--- Task description ---
Return the data that follows exactly, with each line intact.
─── Dataset content ───
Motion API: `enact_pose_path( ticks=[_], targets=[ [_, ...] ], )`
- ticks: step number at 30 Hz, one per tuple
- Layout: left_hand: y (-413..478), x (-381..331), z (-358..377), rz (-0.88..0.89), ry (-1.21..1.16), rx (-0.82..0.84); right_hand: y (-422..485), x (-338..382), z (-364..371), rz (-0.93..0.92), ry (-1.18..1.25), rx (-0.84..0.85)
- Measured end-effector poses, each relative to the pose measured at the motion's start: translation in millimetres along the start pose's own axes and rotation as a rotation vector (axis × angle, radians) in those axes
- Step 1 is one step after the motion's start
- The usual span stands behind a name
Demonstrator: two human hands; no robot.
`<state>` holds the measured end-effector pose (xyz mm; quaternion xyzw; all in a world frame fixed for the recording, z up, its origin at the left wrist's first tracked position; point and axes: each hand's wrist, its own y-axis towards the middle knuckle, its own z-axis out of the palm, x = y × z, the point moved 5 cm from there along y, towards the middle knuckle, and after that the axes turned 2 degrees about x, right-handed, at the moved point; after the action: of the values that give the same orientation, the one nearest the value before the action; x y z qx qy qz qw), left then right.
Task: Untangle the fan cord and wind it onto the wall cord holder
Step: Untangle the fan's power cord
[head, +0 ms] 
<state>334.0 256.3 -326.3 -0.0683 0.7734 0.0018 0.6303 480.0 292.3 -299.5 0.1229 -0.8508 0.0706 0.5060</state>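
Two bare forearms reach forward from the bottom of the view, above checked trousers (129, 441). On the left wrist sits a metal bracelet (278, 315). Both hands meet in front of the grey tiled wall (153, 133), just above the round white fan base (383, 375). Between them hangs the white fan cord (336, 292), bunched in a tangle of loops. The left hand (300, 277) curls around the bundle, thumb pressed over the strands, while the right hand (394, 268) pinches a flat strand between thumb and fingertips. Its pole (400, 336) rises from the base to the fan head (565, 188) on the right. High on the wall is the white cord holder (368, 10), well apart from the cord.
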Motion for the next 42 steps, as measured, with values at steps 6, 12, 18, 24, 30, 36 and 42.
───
--- Answer ---
Motion API: `enact_pose_path( ticks=[_], targets=[ [_, ...] ], )`
- ticks: step number at 30 Hz, one per tuple
- Layout: left_hand: y (-413..478), x (-381..331), z (-358..377), rz (-0.88..0.89), ry (-1.21..1.16), rx (-0.82..0.84); right_hand: y (-422..485), x (-338..382), z (-364..371), rz (-0.93..0.92), ry (-1.18..1.25), rx (-0.84..0.85)
- Measured end-effector poses, each relative to the pose measured at the motion's start: translation in millimetres along the start pose's own axes and rotation as a rotation vector (axis × angle, radians) in those axes
- Step 1 is one step after the motion's start
- The usual span stands behind a name
Demonstrator: two human hands; no robot.
`<state>` holds the measured end-effector pose (xyz mm; quaternion xyzw; all in a world frame fixed for the recording, z up, its origin at the left wrist's first tracked position; point and axes: each hand's wrist, its own y-axis towards the middle knuckle, its own z-axis out of the palm, x = y × z, the point moved 5 cm from there along y, towards the middle knuckle, and after that the axes turned 2 degrees about x, right-handed, at the moved point; after the action: of the values that give the same orientation, the one nearest the value before the action; x y z qx qy qz qw), left then right.
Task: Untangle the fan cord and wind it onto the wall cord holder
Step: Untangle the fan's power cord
[head, +0 ms] 
<state>334.0 256.3 -326.3 -0.0683 0.7734 0.0018 0.6303 480.0 292.3 -299.5 0.1229 -0.8508 0.0706 0.5060</state>
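Two bare forearms reach forward from the bottom of the view, above checked trousers (129, 441). On the left wrist sits a metal bracelet (278, 315). Both hands meet in front of the grey tiled wall (153, 133), just above the round white fan base (383, 375). Between them hangs the white fan cord (336, 292), bunched in a tangle of loops. The left hand (300, 277) curls around the bundle, thumb pressed over the strands, while the right hand (394, 268) pinches a flat strand between thumb and fingertips. Its pole (400, 336) rises from the base to the fan head (565, 188) on the right. High on the wall is the white cord holder (368, 10), well apart from the cord.
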Motion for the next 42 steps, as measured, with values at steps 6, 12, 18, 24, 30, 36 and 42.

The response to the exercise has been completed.